On Monday, July 25, 2022, BBC Africa Eye, a program of the British Broadcasting Corporation, released a documentary titled ‘The Bandit warlords of Zamfara.” For the first time since Zamfara State became the loose cannon of the terrorists threatening to rip up the Giant of Africa, the heart of the darkness was laid bare.
The 50-minute-long documentary was complete with firsthand interviews, haunting images and startling revelations about the scourge threatening Nigeria out of Zamfara State. At great personal risk, light was shone into the darkness by Yusuf Anka, a law student from Zamfara State who compiled the documentary.

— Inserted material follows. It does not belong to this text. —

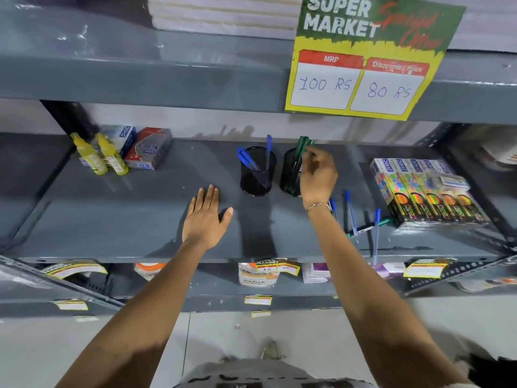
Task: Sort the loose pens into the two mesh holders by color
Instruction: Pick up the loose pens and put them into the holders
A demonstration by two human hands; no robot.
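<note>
Two black mesh holders stand side by side on the grey shelf point(134, 219). The left holder point(257, 182) has blue pens point(246, 158) in it. The right holder point(287, 175) has green pens point(302, 144). My right hand point(319, 177) is beside the right holder's rim, its fingertips pinched on a green pen that stands in the holder. My left hand point(205, 217) lies flat and open on the shelf, left of the holders. Right of my right arm lie three loose blue pens point(350, 212) and one loose green pen point(365, 228).
Two yellow bottles point(96, 155) and small boxes point(148, 148) sit at the shelf's back left. Colourful marker packs point(425, 191) fill the right end. A price sign point(363, 57) hangs from the upper shelf edge, low over the holders.
</note>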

However, if the documentary was light into the darkness enveloping Nigeria out of Zamfara State, that light has apparently been a great source of discomfort for some of those who would rather Nigeria and Nigerians continue to lurch about in deliberately designed darkness.
After the documentary aired on the BBC, Lai Mohammed, Nigeria`s Minister of Information, slipped out of his slumber to denounce the documentary and the media organizations who aired it. Describing it as `a naked glorification of terrorism and banditry’, he hinted that stiff fines were coming the way of both the BBC, and Trust TV which is owned by Media Trust Group which also owns Daily Trust newspaper. On March 5, 2022, Trust Tv had aired a documentary titled “Nigeria`s banditry: the inside story.”

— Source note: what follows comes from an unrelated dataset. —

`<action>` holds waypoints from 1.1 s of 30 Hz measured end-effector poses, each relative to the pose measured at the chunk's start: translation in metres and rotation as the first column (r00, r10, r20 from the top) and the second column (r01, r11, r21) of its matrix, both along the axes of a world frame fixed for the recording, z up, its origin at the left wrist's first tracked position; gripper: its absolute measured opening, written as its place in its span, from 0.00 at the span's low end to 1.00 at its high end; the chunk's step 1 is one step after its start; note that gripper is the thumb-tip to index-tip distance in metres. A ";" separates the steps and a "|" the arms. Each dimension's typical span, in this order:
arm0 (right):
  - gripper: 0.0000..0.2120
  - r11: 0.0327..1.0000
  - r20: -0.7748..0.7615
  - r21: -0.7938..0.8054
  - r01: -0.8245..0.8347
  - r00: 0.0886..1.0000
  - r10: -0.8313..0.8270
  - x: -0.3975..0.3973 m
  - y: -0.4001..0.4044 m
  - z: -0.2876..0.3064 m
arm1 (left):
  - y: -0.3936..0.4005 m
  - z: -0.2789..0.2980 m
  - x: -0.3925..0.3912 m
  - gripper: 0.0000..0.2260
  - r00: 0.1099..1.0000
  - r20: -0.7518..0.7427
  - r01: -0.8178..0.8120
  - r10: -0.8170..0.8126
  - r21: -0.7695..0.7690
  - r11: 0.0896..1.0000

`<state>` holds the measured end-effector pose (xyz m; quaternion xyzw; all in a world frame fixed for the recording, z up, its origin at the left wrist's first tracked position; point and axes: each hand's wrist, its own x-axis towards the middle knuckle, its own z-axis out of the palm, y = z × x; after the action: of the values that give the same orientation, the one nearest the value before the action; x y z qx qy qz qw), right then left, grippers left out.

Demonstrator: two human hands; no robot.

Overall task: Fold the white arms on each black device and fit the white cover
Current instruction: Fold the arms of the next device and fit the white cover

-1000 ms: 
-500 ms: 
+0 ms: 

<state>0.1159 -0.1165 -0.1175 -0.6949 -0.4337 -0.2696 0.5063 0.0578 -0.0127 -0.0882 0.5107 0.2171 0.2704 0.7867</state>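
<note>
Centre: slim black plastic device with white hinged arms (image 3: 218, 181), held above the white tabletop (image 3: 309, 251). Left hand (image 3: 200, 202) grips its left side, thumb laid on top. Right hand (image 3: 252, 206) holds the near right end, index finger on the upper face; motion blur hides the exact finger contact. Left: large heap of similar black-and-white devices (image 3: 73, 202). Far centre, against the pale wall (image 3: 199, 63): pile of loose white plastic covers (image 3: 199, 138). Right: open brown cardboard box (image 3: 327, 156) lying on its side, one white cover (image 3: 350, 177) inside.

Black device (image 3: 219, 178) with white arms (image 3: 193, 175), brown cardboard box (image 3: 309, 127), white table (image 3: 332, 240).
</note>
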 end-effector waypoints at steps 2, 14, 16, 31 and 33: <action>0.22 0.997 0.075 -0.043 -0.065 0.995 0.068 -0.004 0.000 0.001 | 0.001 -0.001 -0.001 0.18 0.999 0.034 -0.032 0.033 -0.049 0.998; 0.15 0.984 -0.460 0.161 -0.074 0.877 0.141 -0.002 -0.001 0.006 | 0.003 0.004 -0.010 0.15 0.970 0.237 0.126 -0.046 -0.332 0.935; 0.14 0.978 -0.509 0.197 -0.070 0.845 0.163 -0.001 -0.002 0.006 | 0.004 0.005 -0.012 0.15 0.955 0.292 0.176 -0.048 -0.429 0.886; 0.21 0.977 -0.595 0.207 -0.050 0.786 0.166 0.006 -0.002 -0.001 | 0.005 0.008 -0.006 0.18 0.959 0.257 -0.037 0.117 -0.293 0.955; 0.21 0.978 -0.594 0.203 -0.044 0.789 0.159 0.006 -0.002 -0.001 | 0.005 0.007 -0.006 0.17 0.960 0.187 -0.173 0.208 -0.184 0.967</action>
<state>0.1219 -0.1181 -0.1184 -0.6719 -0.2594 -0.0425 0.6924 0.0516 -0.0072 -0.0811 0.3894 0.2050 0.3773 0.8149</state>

On Tuesday, August 3, 2022, the National Broadcasting Commission whose role has increasingly become that of gagging the citizens of Africa`s largest democracy found its long- compromised voice to announce that it was imposing a fine in the sum of five million naira each on Trust Tv, Multichoice Nigeria Ltd(Owners of DSTV), TelCom Satellite Ltd(owners of TSTV) and NTA-Startimes Ltd (Owners of StarTimes) for supposedly breaching provisions of the Nigeria Broadcasting Code, amended in 2020, which is probably the most draconian in the history of the Nigerian media.
It was not the first time. Since Muhammadu Buhari assumed power in the country, a pattern that progresses along the lines of suppressing free speech in the country has been clear for all to see. Media organizations have been fined exorbitant sums for allegedly breaching a code that the administration itself midwifed to stifle free speech. Twitter, a world-famous microblogging platform came under the hammer on June 4, 2021. Journalists have been roundly threatened and harassed by agents of a government under whose watch the Giant of Africa appears fated to breathe its last. And for what? For telling the truth about the grave illnesses that ail Nigeria, none more so than insecurity, which is aggravated by the cluelessness and carelessness of those who think they know but actually don’t.
In electing Muhammadu Buhari in 2015, Nigerians made a colossal mistake. This mistake was reprised in 2019 and ever since, the country has known very little peace or progress, posting in the process some utterly shocking statistics in many aspects of its national life.
The NBC is very much part of this mistake. While it tries to whitewash the government it serves, and blindfold Nigerians by gagging media organizations, it forgets that Nigerians know that the true picture of their country under the current administration is one painted full of horror.
For the Nigerian media, the task of bringing the truth to Nigerians must continue unhindered.